In Noordwest-Europa is er sprake van groeiende belangstelling voor de kwaliteit en herkomst van voedingsmiddelen. Er is een algemene, maar ook door de politiek gedreven, aandacht voor gezondheid. Prijs en gemak blijven echter een factor van betekenis. Specifieke voorkeuren, zoals voor biologische en lokale producten nemen toe. Ook is er groeiende aandacht voor niet-genetisch gemodificeerd voedsel, vooral in Duitsland. Dit heeft ook zijn weerslag op de Nederlandse markt, al beperkt zich dit nog tot zuivelbedrijven die voor de Duitse markt produceren. ForFarmers neemt actief deel aan enkele pilots op dit gebied. Dit palet aan schuivende en veranderende behoeften en eisen zorgt voor steeds meer variatie in de vraag naar voedingsmiddelen. Hier speelt ForFarmers op in met haar concepten en advies.
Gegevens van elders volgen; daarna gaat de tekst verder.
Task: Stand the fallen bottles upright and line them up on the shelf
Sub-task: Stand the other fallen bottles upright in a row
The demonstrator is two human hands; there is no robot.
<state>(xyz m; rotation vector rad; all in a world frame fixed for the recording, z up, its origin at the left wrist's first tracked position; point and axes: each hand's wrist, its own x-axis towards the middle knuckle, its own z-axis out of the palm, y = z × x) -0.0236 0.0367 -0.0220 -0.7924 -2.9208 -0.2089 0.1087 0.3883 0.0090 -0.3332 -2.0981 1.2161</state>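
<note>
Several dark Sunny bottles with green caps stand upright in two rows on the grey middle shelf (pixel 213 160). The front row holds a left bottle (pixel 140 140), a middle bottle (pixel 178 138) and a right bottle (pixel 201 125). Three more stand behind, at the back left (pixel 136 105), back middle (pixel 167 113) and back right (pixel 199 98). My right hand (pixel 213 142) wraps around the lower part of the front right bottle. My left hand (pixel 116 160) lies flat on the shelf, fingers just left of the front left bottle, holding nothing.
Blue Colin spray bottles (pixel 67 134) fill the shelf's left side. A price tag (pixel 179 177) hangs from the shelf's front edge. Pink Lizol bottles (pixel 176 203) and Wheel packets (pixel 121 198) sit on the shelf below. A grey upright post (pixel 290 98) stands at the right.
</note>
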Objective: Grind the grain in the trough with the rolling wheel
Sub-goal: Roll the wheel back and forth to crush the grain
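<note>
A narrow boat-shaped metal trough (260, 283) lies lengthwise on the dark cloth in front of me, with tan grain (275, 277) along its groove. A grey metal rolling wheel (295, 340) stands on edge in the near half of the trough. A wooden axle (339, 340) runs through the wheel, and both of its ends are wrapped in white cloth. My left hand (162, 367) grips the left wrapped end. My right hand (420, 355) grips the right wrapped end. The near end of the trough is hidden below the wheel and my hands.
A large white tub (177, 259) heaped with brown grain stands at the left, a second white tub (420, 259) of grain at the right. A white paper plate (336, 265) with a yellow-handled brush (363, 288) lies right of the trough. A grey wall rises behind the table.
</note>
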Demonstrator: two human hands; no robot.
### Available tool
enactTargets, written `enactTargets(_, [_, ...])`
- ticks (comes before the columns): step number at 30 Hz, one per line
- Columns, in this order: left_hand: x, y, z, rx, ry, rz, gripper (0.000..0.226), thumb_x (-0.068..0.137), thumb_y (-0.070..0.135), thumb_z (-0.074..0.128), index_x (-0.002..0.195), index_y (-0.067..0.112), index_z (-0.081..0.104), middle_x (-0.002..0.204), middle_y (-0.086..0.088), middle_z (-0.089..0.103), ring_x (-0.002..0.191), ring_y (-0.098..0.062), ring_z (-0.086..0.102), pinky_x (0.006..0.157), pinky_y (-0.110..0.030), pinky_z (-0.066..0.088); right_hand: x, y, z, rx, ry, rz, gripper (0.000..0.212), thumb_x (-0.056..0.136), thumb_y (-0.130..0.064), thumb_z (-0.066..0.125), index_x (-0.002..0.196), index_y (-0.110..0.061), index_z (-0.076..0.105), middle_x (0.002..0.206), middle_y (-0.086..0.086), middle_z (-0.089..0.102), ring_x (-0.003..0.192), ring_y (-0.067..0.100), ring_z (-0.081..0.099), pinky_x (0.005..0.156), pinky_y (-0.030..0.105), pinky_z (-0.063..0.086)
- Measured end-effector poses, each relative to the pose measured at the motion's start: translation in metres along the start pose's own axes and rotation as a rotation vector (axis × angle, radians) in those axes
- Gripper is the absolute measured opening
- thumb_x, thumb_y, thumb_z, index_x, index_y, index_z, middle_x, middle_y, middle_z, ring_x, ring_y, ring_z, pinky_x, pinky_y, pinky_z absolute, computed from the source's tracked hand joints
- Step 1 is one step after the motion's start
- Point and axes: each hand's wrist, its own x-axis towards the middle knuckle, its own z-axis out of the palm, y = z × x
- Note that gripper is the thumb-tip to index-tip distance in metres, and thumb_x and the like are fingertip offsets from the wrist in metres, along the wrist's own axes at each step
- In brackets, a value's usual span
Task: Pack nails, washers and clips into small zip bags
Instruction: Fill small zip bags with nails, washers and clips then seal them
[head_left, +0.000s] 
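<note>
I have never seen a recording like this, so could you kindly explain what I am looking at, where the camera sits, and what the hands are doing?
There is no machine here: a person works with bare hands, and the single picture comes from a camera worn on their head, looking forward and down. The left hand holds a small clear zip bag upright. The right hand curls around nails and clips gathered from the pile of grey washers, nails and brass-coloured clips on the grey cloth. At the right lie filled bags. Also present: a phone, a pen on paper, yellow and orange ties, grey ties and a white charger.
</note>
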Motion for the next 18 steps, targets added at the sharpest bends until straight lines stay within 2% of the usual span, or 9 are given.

De voedselprijzen zijn de afgelopen jaren sterk gestegen en ook agrarische ondernemers hebben daarvan geprofiteerd. Over langere tijd gemeten is de totale consumptie van dierlijke eiwitten stabiel tot licht stijgend. Er tekent zich echter een groeiende voorkeur voor kip en een dalende vraag naar varkensvlees af. Daarnaast groeit het aantal mensen dat om uiteenlopende redenen minder vlees eet. Dit is een stimulans voor ontwikkelingen op het gebied van alternatieve eiwitbronnen, zoals plantaardige eiwitten, insecten en kweekvlees. Hoewel de vraag naar alternatieven nog klein is in vergelijking met de vraag naar dierlijke eiwitten, zal deze ontwikkeling zich doorzetten. De verwachting is dat dit in Europa sneller tot uiting zal komen dan in de meeste andere regio’s.